For people in the know, Malcolm Lowry’s Under the Volcano is one of the novels of the twentieth century. Anthony Burgess said so. Harold Bloom slipped it into his western canon. Time magazine and the Modern Library placed it on their best 100 novels lists. And yet – let’s be honest – nobody much reads Under the Volcano. In the four years I spent studying Literature no one once mentioned Malcolm Lowry among the other masters of the twentieth century. When finally the book was recommended to me (by someone most definitely in the know), it took me about three years to track down a copy of it.
In his life, in his death and in his legacy, Lowry was a perennial outsider, a lonely loner with whom his one great and eventual success never sat comfortably.
Lowry’s outsider status was set at an early age. After finishing school he joined the crew of a ship heading for Japan and stopping at various ‘Oriental’ ports along the way. Lowry’s family was well-off (and supported him throughout his life), and he had a promising future at Cambridge; he had little in common with the most of the crewmen, Returning to England, though, he found he could no longer sit comfortably in his former surrounds. He was caught between worlds, unable to participate fully in either.
Lowry spent much of his life thereafter drifting about the world, existing on the fringes of various cultures and cliques. He met better established writers than himself in London in the 30s, and watched his first marriage disintegrate in Mexico. He checked into rehab in the US and lived for many years squatting on a beach in British Columbia with his second wife (where some of his best work was written and more of it was destroyed in a booze-induced fire).
Every expat is an outsider in some sense; to live abroad involves pulling up roots and sending down new ones. It involves finding some concept of home within that which is different and unfamiliar. Lowry’s isolation, though, was a deeper thing. His was the isolation of the expat, of the troubled writer, of the alcoholic and of the mystic.
All of these elements were thrown into Under the Volcano. Geoffrey Firmin, the doomed protagonist of the novel, is a dissolute expat, a former consul immersed in booze whose life’s work is a nonexistent book about kabbalah and other vague esoterica. Like Lowry, Firmin’s wife had left him in Mexico. Unlike Lowry, Firmin’s wife returns in one of the first scenes of the book. Lowry collapses his two marriages into the one character, Yvonne, the first wife that left and the second wife that returns to redeem a broken man (Lowry’s second wife was also his editor, without her he probably never would have finished Under the Volcano). Yvonne’s plan for Firmin is to take him away to some remote Canadian beach where he can reorder the scattered shards of his life. Lowry wrote Under the Volcano living on just such a remote beach near Vancouver.

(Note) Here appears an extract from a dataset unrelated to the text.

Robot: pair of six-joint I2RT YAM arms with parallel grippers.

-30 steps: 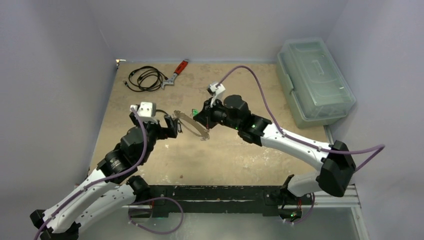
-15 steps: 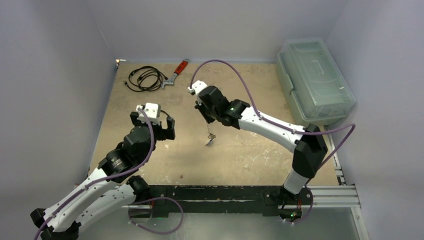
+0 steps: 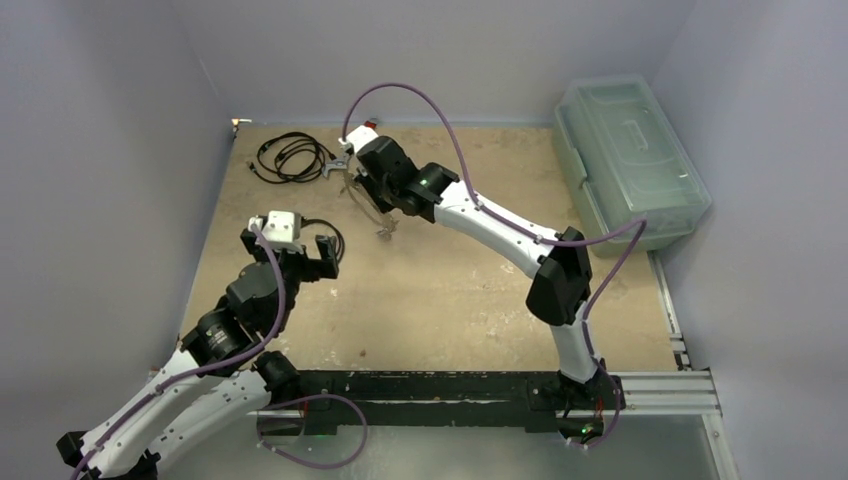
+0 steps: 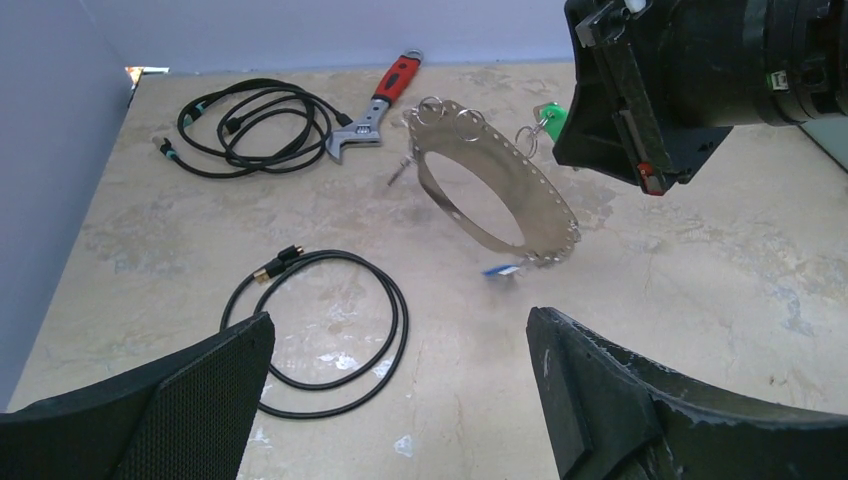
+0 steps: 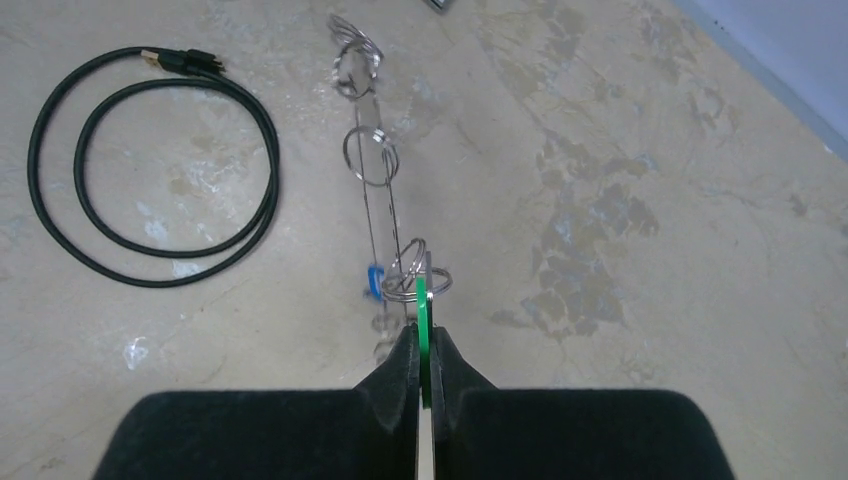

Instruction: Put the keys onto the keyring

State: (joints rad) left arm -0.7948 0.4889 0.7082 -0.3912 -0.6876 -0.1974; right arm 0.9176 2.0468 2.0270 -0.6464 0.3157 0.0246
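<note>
Right end effector (image 5: 422,352) clamped on green plastic key tag (image 5: 422,300). Large thin grey metal keyring (image 4: 548,215) hangs tilted beneath it, over beige table (image 4: 700,300). Blue-tagged key (image 4: 500,270) dangles at ring's lower edge. Left end effector (image 4: 395,335) fingers wide apart, holding nothing, facing keyring. Black coiled cable (image 4: 330,330) lies on table between them.

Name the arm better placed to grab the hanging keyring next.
Left. The left gripper is open, empty and faces the keyring, which hangs ahead of it. The right gripper is shut on the green tag that the keyring hangs from, so it is busy.
</note>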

The return of his wife is everything Firmin has hoped for, but is also destabilising. Firmin has longed for his wife without doing a thing to win her back. He has never replied to her many impassioned letters; he may not even have read them properly (or perhaps he just doesn’t remember). He misplaced the letters in a bar and only later has them returned to him (Lowry did the same thing with a manuscript). Yvonne’s return is troubling because it demands action, a response. It disrupts the morose isolation that Firmin wallows in. In the year since she left he has lived almost entirely within his own esoteric head, has not had to act, to commit to anything. He is an outsider, but this ‘outside’ is deep within himself.
All the action of Under the Volcano take place between pre-dawn and nightfall on Day of the Dead. As Firmin falters through this his last day, he is haunted by the question of how to respond to Yvonne. He equivocates endlessly before this, the very thing he has craved. This could be the end of his isolation and his purgatory, but Firmin does not rise above himself – or not for long enough. The novel ends and he dies alone; he had fled from Yvonne to take refuge in a cantina, el Farolito, the little lighthouse.
One of many fractured refrains of Under the Volcano is no se puede vivir sin amar. I’ve seen this translated as “you cannot live without love”, or similar, but that overlooks the verb form of “love” (I think). You cannot live without loving. The sentence follows Firmin through the day, but it is not Firmin’s sentence. Lowry interposed words and phrases from many different sources into his novel. The origin of this sentence is not known, but it feels like one of the few times when Lowry speaks directly into the book. Not that the sentence is his either, but it is an idea he struggled with in his life. It was, perhaps, something to aspire to. A quote from Goethe at the beginning of the noel is translated as Whosoever unceasingly strives upwards… him can we save.
Lowry and Firmin both lost their sense of up, and then found it again, and probably ultimately lost it. Lowry’s death was almost as ignominious as Firmin’s murder; after a fight with Lowry his wife returned to their house to find that Lowry had choked on his own vomit after taking a lot of pills and booze.
Lowry died in England, having returned to his native land. He published only two books during his lifetime, but several more works have been released posthumously, gleaned from whatever scraps survived the fires and the nights in bars and the ever-lingering despair. Under the Volcano remains his one classic novel though, an obscure, outside classic from the man who was never able to bring himself inside.